— Task to complete —
From the entries below, return exactly the lines beginning at the one that contains "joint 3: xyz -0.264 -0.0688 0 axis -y" and ending at the one that contains "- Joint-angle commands", both of them included, and only those lines.

Items from a dataset

========================================================================

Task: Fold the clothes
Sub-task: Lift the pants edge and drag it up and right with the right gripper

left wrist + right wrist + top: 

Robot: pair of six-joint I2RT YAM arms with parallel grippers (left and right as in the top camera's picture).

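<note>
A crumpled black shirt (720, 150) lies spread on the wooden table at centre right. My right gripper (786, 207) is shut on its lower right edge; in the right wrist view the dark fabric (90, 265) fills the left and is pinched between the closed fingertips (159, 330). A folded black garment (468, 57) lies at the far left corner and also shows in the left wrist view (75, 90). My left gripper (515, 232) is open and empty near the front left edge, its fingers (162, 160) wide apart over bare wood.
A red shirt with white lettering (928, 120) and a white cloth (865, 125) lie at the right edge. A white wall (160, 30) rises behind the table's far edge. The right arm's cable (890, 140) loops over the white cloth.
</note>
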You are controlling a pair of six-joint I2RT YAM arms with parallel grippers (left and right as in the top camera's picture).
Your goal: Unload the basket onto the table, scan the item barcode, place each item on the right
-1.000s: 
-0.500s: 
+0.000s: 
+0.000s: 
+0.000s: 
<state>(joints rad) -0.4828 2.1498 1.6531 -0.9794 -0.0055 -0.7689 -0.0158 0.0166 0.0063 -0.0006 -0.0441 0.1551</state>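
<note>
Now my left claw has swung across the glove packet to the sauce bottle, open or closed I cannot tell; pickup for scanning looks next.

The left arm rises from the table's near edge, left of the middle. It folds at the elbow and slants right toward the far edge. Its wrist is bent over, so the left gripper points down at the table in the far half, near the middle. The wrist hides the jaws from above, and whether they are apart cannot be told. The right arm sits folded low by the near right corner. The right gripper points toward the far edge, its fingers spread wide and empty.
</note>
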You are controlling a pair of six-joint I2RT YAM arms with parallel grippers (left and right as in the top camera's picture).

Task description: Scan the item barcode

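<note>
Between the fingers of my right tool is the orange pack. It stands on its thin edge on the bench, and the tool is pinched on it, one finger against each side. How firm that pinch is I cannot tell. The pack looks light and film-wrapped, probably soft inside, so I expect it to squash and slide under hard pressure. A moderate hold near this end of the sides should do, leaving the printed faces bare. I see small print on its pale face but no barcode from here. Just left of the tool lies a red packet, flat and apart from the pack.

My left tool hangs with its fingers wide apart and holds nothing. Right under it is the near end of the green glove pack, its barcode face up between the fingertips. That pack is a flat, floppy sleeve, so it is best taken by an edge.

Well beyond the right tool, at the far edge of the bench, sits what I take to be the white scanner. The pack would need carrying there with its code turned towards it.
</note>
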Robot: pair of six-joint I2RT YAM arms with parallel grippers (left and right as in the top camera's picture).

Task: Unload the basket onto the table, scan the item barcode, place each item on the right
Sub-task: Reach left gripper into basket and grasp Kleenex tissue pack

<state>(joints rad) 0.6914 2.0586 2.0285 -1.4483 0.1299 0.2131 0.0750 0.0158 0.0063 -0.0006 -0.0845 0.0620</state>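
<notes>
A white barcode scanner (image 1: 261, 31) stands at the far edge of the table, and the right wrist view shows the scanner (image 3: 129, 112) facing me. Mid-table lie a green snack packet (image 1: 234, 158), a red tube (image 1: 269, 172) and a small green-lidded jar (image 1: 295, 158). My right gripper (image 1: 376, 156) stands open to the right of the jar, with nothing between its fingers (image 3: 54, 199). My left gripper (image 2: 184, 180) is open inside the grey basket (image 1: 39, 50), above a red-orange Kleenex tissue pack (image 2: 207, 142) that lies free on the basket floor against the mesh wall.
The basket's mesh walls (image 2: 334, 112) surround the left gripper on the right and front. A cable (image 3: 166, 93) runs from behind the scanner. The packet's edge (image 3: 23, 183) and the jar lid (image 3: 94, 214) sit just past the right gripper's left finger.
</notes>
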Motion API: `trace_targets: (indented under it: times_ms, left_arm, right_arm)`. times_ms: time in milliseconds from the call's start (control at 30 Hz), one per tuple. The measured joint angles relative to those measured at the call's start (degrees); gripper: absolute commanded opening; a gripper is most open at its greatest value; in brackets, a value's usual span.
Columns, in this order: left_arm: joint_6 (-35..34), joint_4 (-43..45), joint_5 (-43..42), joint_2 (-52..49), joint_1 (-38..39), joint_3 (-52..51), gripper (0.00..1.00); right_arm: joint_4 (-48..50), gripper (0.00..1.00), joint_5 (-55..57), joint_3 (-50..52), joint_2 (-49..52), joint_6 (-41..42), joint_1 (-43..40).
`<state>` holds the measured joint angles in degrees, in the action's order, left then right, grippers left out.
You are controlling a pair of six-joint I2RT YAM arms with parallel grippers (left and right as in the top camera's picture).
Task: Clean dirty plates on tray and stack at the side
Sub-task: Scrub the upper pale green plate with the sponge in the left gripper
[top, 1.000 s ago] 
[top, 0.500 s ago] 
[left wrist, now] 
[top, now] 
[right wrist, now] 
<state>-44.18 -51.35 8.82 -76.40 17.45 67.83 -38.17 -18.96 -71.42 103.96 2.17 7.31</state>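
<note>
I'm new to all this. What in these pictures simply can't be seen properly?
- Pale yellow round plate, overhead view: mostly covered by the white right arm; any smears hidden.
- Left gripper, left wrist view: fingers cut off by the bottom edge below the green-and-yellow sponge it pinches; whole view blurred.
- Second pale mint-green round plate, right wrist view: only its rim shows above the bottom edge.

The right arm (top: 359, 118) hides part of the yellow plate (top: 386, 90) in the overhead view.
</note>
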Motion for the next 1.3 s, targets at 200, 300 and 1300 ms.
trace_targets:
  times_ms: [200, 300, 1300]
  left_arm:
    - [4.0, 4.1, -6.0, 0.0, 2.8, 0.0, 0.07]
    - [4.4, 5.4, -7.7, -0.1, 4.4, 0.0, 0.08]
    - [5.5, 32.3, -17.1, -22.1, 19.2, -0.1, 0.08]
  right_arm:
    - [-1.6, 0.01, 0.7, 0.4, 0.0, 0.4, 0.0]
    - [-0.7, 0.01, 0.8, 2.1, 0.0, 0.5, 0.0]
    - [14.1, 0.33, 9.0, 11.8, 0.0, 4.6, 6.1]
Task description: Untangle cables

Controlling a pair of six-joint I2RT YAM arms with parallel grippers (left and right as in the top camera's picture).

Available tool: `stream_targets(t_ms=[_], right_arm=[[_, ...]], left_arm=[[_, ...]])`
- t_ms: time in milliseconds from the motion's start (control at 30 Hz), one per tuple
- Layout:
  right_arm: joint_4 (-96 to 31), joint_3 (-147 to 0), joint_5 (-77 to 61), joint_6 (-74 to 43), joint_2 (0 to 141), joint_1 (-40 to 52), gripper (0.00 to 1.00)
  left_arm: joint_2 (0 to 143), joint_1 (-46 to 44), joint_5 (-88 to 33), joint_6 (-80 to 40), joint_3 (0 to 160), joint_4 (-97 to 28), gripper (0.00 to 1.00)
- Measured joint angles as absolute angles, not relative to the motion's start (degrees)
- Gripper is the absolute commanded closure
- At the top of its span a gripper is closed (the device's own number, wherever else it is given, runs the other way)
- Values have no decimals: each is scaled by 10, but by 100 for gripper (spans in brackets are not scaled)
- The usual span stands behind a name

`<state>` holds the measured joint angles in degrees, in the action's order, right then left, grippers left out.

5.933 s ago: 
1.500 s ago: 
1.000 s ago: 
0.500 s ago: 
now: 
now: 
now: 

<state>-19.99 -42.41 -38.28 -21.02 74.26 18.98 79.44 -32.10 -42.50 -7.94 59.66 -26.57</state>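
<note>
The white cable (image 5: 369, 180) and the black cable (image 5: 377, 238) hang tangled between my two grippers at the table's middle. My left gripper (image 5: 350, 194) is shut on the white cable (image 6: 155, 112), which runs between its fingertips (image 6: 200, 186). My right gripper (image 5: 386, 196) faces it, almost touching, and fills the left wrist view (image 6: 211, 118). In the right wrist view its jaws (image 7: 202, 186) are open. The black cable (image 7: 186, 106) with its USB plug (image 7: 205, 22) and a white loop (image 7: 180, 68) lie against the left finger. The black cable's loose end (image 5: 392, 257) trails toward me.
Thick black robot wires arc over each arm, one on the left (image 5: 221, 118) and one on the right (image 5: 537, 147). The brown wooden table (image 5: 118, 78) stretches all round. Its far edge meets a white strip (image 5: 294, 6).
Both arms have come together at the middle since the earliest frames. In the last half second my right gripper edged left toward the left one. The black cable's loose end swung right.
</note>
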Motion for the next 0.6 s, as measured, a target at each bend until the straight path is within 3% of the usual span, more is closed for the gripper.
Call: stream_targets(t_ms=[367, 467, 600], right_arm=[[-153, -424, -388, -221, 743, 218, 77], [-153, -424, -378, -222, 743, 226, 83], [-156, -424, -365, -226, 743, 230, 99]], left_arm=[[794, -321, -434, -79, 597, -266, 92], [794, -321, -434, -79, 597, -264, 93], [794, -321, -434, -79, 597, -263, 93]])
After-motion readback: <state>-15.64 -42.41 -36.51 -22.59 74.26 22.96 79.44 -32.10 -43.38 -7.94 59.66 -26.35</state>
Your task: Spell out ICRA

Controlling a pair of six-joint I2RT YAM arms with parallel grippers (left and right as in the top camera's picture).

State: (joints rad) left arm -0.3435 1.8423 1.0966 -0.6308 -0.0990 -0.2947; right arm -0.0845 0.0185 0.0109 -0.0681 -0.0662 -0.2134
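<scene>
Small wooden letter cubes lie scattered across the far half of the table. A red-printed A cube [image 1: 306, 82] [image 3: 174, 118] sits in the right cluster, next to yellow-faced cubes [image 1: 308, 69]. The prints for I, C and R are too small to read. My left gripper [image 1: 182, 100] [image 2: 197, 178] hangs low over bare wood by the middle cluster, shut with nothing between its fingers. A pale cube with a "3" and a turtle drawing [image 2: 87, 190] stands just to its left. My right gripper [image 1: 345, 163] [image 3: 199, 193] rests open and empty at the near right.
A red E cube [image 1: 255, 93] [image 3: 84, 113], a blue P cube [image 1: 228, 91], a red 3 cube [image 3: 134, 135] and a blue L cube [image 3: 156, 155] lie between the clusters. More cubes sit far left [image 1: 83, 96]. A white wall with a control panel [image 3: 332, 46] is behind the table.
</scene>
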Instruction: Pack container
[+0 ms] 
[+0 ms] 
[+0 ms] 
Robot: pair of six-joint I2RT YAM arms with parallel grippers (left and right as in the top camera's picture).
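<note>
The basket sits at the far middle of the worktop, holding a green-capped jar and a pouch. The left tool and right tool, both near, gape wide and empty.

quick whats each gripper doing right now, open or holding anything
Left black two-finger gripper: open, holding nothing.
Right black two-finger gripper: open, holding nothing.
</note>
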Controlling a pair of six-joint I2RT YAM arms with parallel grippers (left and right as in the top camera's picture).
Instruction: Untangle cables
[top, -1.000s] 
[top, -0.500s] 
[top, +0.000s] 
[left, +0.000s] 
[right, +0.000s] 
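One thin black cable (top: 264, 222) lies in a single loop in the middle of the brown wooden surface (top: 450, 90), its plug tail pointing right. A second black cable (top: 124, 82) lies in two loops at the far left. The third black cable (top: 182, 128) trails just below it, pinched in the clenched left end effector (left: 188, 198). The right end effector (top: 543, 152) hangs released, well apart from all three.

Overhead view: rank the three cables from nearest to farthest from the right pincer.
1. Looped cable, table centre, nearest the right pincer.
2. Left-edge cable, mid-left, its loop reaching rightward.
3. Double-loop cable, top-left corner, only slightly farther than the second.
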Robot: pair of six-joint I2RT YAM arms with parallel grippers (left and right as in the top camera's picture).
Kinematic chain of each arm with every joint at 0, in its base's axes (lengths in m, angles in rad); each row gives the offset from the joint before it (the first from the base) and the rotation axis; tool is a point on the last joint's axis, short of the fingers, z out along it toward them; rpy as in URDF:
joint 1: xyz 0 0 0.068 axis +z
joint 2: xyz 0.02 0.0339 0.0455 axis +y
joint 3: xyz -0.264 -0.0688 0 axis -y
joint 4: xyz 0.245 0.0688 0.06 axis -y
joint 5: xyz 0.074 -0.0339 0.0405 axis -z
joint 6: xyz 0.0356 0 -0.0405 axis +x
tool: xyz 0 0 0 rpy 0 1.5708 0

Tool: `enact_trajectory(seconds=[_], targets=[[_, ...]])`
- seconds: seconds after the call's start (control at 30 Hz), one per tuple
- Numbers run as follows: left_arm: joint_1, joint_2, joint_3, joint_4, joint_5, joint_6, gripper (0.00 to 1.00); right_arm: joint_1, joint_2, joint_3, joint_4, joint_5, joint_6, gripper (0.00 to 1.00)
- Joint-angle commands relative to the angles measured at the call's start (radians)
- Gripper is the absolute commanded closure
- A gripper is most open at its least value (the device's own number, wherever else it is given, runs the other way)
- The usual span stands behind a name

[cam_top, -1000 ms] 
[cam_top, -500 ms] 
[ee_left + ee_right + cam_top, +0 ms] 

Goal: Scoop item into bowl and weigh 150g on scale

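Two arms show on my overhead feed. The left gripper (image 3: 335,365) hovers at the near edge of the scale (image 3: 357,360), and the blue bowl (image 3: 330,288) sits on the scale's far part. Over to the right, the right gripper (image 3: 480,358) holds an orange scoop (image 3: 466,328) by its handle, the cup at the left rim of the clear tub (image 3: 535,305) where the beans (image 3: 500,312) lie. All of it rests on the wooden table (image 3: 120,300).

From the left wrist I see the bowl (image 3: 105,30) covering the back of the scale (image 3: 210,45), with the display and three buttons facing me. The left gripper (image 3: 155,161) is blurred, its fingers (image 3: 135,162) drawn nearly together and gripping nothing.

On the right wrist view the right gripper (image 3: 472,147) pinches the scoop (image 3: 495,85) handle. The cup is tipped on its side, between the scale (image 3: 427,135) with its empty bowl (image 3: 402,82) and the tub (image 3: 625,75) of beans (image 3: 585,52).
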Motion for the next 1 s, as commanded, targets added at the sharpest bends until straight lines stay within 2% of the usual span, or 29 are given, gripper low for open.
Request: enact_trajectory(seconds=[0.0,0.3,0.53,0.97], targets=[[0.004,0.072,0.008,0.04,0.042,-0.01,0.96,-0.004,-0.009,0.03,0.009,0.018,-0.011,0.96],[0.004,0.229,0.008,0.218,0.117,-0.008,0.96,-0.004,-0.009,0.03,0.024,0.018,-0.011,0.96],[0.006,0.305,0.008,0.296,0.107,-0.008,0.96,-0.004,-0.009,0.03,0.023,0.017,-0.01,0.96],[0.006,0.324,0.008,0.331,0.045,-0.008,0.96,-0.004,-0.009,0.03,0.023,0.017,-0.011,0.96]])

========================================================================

— Answer for the task —
joint 3: xyz -0.264 -0.0688 0 axis -y
joint 4: xyz 0.245 0.0688 0.06 axis -y
joint 5: xyz 0.074 -0.0339 0.0405 axis -z
joint 6: xyz 0.0356 0 -0.0405 axis +x
tool: xyz 0 0 0 rpy 0 1.5708 0

Tool: `enact_trajectory(seconds=[_], targets=[[_, ...]])`
- seconds: seconds after the call's start (control at 30 Hz), one per tuple
- Numbers run as follows: left_arm: joint_1, joint_2, joint_3, joint_4, joint_5, joint_6, gripper (0.00 to 1.00); right_arm: joint_1, joint_2, joint_3, joint_4, joint_5, joint_6, gripper (0.00 to 1.00)
- Joint-angle commands relative to the angles measured at the call's start (radians)

The answer to this exercise is complete.